Claiming “efficiency” while budgets vanish into black boxes and publishers starve. But here’s my counter: programmatic’s chaos isn’t fatal design flaw; it’s execution rot. Strip away ad fraud (60%+ of spend in some audits) and holding-company rebate chases, and the model still lifts awareness 15-20% for brands running clean causal MMM, not multi-touch fairy tales. The real Orwellian move is agencies pretending they can’t measure it properly while pocketing the kickbacks.
I share your frustrations about big tech believe me.

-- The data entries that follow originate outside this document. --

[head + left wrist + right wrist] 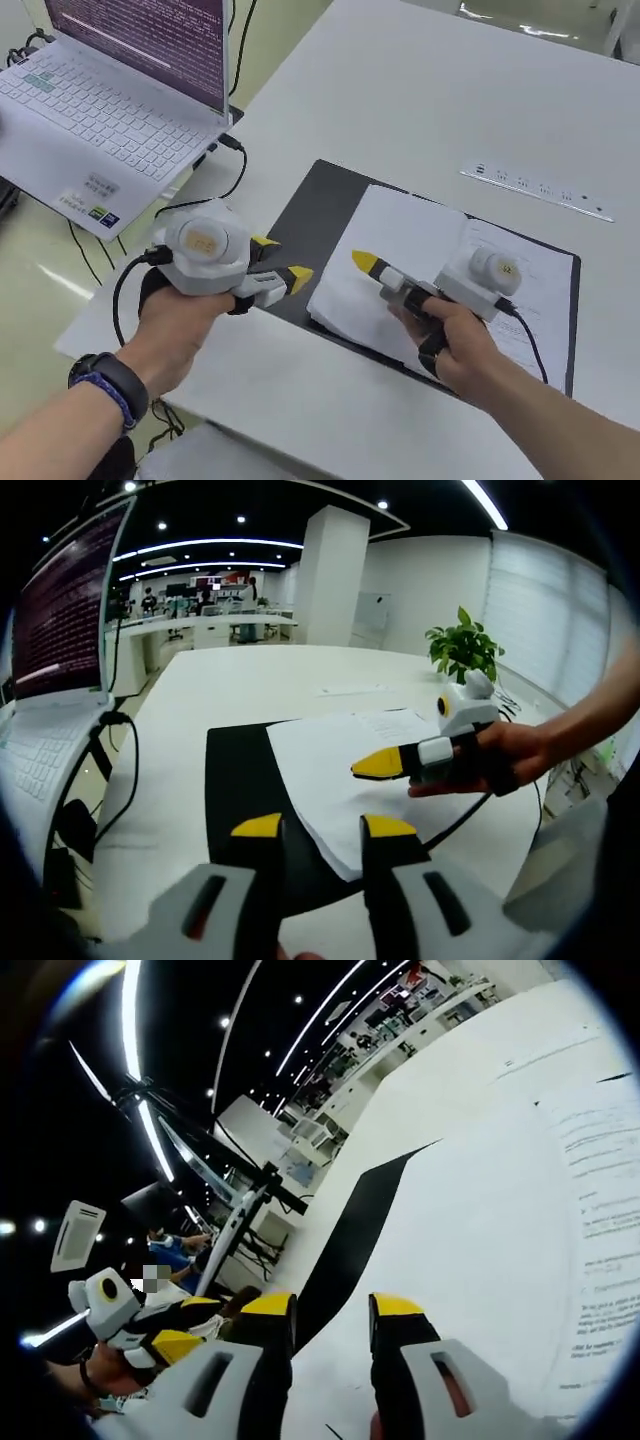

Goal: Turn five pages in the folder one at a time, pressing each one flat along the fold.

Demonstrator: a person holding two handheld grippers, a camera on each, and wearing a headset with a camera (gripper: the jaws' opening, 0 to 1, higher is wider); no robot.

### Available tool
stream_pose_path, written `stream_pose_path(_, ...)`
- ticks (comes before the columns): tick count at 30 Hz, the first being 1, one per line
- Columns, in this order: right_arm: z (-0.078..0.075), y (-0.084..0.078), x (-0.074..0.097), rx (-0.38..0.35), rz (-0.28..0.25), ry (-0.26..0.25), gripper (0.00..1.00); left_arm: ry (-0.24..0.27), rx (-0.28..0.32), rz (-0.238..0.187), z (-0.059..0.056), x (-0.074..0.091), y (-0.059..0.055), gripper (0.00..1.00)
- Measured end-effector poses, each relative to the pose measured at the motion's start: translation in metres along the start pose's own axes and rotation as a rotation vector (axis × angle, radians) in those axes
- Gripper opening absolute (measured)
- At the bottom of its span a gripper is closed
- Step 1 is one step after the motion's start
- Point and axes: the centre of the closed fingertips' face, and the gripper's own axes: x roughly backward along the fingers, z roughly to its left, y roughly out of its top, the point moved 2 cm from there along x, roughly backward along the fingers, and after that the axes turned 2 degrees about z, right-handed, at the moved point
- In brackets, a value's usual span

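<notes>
The left gripper (283, 260) hangs with its jaws a moderate gap apart and nothing between them. Its yellow tips sit at the near left edge of the folder (308, 215). In the left gripper view the black cover lies straight ahead at 12 o'clock, and the corner of the white page (405, 235) reaches in at about 1 o'clock.

The right gripper (365, 262) is over the lower part of that page, pointing toward 10 o'clock in the head view. In its own view the jaws show a similar moderate gap, with nothing held. Whether the tips touch the paper cannot be told. The two grippers face each other, near but apart.

The folder lies open on the white table (420, 90), its near edge close to the table's front edge at 6 o'clock. Bare tabletop spreads beyond it from 12 to 1 o'clock. A thin white strip (535, 187) lies at 2 o'clock. A laptop (110, 115) stands at 10 o'clock, with a black cable (238, 165) running between it and the folder.
</notes>
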Motion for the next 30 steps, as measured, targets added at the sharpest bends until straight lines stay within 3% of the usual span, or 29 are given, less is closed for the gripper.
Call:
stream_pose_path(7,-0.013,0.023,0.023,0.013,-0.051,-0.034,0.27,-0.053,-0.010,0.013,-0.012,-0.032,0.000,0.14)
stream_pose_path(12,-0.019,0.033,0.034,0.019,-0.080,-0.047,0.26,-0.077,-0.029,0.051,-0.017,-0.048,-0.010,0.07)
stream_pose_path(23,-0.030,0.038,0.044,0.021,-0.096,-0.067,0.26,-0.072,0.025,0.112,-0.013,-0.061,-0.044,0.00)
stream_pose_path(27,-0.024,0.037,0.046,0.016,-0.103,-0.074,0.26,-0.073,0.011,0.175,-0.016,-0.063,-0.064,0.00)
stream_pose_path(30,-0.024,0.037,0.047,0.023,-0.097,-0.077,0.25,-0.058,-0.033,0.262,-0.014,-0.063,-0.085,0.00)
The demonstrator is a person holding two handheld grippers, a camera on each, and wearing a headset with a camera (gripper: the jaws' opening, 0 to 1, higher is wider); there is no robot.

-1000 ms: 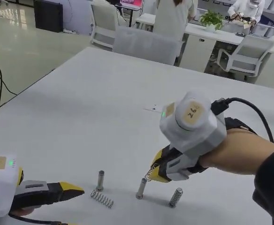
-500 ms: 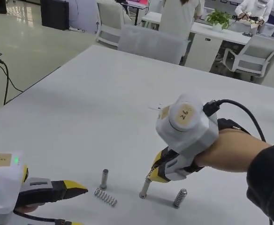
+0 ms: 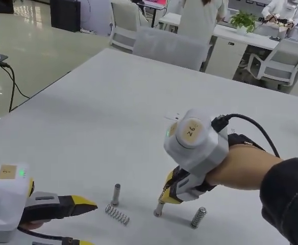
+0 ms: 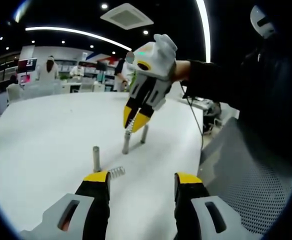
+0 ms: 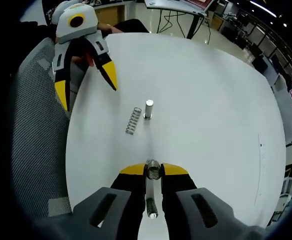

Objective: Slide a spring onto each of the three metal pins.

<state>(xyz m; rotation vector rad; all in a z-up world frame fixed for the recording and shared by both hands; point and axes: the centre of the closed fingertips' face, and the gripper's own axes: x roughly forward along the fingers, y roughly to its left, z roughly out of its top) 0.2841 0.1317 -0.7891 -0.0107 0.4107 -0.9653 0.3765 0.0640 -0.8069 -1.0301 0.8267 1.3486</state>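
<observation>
Jaws of the right gripper (image 3: 165,195) pinch a spring (image 5: 153,171) across its coils, right over the middle pin (image 3: 159,209). It looks light and bouncy, likely to squirt out or buckle if squeezed hard, so a gentle hold high on the coils, leaving the lower end free, seems best. Toward the near edge of the counter (image 3: 113,112) the left gripper (image 4: 142,177) hangs with jaws apart, empty, near a loose spring (image 3: 117,214) beside a bare pin (image 3: 116,194). The third pin (image 3: 198,217) already wears one.
</observation>
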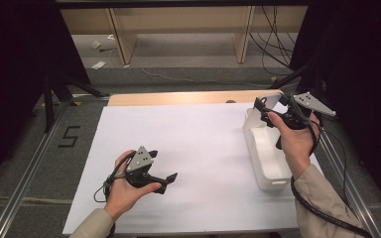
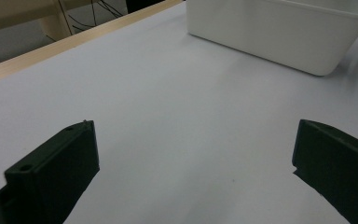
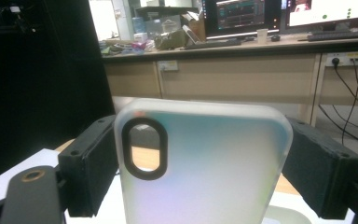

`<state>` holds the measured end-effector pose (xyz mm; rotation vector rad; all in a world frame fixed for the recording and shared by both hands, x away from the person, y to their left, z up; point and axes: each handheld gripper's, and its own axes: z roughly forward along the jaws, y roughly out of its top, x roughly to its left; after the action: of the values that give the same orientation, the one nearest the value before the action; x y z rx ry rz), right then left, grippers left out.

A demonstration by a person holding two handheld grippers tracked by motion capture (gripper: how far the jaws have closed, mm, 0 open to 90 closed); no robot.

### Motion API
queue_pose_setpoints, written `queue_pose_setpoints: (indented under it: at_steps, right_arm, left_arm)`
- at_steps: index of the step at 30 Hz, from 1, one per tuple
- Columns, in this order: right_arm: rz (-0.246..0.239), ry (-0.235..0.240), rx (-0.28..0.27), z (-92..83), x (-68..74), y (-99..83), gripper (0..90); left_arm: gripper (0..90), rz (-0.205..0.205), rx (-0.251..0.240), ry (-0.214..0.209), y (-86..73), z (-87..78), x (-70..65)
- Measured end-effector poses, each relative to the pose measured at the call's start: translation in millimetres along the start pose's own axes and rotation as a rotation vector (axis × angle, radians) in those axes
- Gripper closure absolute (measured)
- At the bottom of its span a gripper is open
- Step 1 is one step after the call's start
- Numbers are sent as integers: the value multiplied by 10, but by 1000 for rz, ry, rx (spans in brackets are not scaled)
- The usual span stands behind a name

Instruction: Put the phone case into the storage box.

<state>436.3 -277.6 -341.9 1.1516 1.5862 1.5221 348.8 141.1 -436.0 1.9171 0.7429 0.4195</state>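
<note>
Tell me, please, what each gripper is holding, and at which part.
The right gripper clamps a frosted translucent phone case by its two long side edges. The left gripper is open over the white table sheet, holding nothing.

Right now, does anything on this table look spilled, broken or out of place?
Nothing stands out. The white bin sits upright on the white sheet, no spills. The right gripper holds a frosted phone case upright by its edges, and it looks intact. The left gripper is open above the sheet.
</note>
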Motion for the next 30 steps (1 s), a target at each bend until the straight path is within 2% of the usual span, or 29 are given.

I have been in MarTech for over two decades.
I have been on all sides of the game- agency, vendor, advertiser.
I started during dot com bust and have seen the evolution of how big tech bought, bullied and lobbied its way into a corrupt monopoly that killed independent MarTech, holding publishers locked in and hostage bleeding dry, and wasting billions in advertiser budgets.
However, where I don’t agree is the fact that programmatic doesn’t generate brand growth or awareness or that it is not measureable with proper causal metrics (what you are citing in your article is correlational attribution where each platform takes credit and doesn’t mean anything)
Those of us ethically working in MarTech (and you can find many) that aren’t tied to big holding company kick backs and rebates, outsourced execution, complete incompetency in being able to manage any of the inventory, not being due diligent,have actually been running programmatic responsibly and seeing effective returns for a long time.
Ad fraud is the biggest money pit when it comes to programmatic. The tech that is out in the market claiming they work on brand safety and fraud are not equipped to do that job- hence law suits coming up.
I agree there are issues on all sides of the equation.
However, generalizing the entire buy model as useless is not the correct categorization of the reality.